YOUR TASK ▸
Every line below from the one with "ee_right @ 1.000" through the one with "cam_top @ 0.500" is to be repeated exactly, with no picture among them.

++++

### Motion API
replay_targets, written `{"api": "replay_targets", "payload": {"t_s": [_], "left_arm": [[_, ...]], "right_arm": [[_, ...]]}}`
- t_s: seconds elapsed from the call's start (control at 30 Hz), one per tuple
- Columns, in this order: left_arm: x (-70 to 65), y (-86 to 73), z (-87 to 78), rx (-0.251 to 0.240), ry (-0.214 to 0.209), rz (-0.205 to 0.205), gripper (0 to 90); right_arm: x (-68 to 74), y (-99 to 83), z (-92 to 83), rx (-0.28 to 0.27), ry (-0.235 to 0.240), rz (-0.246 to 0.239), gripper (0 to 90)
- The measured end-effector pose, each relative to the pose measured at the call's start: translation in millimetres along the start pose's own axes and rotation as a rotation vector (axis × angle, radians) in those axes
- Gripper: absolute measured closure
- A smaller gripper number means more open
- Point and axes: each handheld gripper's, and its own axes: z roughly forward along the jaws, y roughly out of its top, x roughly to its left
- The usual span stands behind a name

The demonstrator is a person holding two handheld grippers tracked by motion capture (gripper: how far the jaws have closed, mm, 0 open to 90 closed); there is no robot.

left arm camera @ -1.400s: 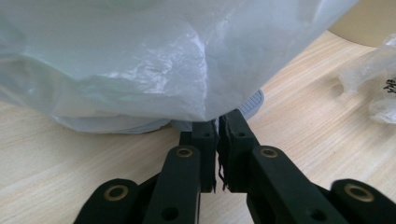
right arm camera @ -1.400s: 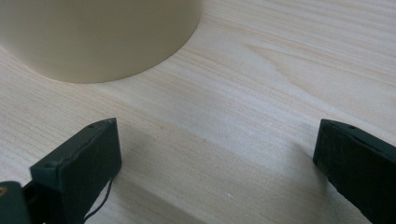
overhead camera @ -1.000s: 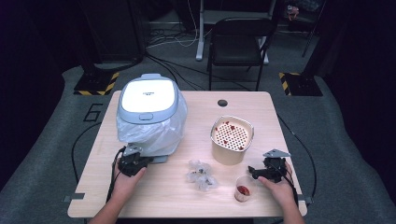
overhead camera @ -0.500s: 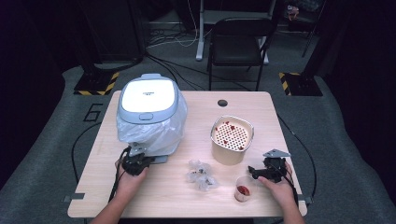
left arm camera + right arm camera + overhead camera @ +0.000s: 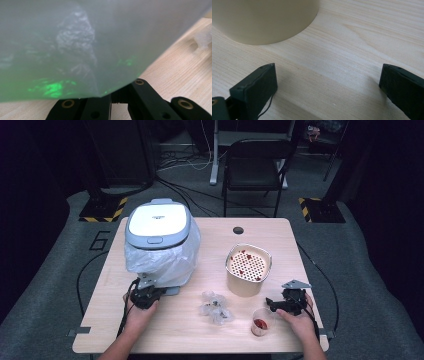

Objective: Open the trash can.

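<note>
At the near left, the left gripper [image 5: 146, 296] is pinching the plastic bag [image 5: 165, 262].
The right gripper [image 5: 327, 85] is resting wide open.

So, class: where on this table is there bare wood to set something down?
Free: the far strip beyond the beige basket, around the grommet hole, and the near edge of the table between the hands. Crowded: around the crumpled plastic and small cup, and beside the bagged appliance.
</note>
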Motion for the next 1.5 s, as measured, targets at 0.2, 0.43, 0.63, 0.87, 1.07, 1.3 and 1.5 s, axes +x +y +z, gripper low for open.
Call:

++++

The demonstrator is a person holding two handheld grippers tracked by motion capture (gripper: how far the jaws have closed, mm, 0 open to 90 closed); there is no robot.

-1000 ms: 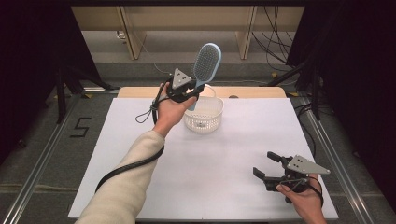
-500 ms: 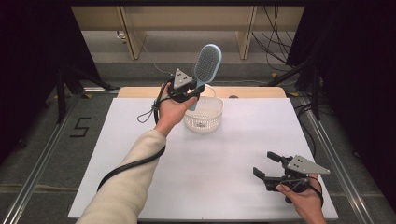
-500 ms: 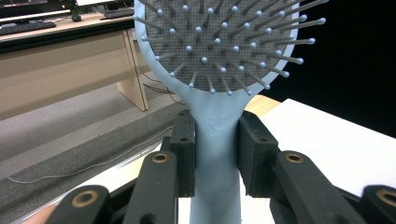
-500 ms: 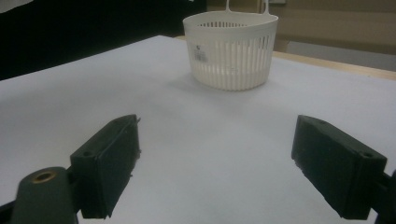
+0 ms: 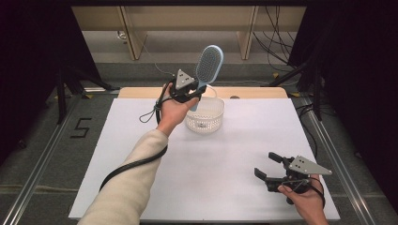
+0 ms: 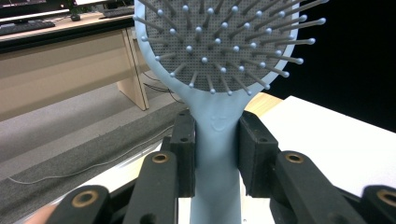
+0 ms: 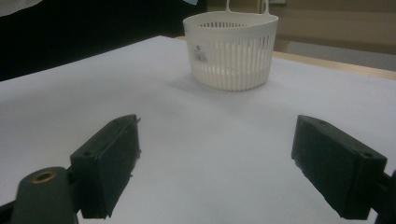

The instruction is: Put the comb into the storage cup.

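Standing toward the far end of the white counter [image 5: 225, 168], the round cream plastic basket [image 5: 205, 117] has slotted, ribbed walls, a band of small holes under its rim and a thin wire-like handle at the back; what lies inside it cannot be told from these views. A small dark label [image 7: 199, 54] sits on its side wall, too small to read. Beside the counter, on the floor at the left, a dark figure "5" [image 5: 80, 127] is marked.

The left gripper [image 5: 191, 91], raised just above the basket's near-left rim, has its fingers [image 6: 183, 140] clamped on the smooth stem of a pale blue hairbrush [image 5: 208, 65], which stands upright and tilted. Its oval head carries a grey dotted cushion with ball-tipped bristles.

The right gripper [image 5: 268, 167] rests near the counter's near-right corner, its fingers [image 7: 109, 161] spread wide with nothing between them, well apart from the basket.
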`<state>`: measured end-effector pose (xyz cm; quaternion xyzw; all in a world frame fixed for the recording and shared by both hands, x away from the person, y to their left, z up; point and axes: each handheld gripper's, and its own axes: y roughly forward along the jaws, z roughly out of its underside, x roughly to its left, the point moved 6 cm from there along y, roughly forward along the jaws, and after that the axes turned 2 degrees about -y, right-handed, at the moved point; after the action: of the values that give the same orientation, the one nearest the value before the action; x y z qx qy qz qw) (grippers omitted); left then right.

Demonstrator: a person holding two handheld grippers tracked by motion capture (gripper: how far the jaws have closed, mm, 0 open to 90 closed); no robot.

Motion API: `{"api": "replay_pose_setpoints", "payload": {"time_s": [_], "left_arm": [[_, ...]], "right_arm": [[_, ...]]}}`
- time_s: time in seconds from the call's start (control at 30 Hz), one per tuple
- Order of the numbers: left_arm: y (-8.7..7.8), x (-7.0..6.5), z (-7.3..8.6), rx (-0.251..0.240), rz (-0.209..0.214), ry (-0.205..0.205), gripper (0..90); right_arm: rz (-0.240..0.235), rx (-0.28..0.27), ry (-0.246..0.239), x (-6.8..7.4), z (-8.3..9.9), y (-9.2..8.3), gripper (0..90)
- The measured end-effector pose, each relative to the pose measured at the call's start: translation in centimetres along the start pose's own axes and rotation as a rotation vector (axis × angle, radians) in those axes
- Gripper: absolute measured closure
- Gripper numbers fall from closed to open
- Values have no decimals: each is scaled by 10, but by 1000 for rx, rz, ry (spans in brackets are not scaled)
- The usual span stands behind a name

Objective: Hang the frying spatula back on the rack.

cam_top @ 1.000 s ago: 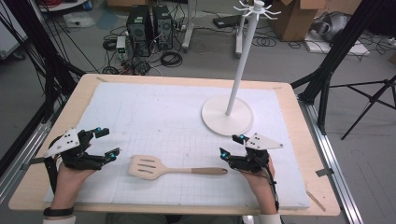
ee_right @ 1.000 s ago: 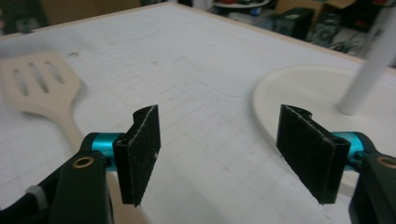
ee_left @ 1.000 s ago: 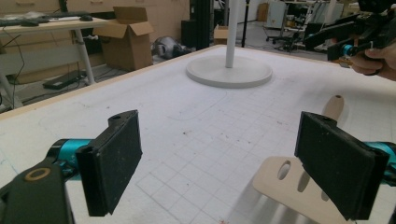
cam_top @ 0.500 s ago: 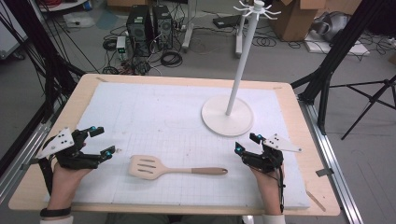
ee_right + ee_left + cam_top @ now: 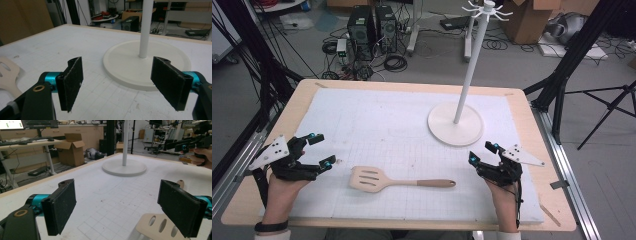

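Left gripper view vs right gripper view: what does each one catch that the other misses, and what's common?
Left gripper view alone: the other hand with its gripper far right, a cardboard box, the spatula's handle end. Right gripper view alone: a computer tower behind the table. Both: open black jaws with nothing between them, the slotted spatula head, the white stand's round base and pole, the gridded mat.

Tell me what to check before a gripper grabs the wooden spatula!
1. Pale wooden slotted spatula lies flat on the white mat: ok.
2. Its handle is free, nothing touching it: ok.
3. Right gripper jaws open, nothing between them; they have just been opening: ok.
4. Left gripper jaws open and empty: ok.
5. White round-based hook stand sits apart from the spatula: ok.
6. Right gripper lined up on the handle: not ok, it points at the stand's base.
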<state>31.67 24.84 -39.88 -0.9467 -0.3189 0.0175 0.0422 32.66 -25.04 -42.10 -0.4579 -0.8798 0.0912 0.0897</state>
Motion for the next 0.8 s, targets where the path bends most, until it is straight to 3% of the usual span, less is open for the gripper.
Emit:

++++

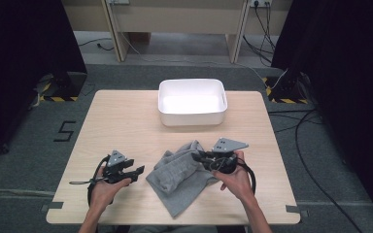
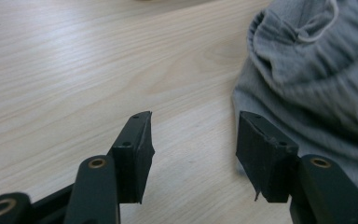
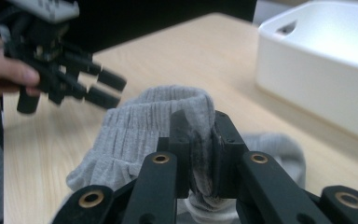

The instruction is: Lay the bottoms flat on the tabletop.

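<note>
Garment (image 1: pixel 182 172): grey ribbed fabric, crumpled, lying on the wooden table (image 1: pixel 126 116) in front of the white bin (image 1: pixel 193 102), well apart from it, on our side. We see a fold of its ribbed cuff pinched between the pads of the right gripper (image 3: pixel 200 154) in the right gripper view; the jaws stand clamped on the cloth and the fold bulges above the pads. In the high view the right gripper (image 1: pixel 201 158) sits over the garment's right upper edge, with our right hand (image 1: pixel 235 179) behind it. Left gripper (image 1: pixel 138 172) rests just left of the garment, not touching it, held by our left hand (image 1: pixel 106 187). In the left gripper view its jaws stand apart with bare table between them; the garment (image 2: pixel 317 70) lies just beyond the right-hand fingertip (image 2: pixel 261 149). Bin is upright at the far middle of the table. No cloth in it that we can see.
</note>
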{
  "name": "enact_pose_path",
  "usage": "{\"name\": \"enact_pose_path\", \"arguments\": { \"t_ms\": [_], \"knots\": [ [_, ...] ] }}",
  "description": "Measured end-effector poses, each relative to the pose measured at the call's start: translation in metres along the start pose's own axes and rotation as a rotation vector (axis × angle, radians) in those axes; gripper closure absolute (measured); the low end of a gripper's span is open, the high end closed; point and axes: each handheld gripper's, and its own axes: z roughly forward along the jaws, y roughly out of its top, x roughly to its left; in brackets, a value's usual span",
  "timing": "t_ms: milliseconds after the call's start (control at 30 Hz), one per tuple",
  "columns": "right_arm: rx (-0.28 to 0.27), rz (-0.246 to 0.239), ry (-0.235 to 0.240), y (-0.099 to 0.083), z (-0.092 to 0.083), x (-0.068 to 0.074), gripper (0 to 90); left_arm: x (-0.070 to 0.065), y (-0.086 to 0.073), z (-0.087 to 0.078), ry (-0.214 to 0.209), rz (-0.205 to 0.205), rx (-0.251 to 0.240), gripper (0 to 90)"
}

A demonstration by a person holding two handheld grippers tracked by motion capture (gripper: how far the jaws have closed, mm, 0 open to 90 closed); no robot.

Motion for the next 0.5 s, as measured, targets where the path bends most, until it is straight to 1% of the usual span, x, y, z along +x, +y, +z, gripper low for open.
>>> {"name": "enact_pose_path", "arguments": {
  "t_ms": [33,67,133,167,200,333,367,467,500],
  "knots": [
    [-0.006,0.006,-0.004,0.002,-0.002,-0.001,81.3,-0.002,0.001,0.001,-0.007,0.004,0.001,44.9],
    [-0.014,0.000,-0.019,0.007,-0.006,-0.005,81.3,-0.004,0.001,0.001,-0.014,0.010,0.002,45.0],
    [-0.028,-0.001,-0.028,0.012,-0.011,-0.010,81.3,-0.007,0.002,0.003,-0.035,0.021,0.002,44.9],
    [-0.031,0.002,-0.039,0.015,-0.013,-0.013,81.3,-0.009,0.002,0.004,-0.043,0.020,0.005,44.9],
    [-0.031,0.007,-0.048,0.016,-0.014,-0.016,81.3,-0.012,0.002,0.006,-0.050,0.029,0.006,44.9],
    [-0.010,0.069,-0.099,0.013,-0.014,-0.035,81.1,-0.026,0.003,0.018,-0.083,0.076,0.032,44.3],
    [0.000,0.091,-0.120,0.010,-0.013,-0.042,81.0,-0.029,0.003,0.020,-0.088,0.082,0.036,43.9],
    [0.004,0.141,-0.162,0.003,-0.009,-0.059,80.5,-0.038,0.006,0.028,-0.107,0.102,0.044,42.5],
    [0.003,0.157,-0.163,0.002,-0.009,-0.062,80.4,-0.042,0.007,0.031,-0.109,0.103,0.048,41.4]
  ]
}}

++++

OUTPUT OF THE TASK ▸
ee_right @ 1.000 s ago: 
ee_left @ 1.000 s ago: 
cam_top @ 0.500 s ago: 

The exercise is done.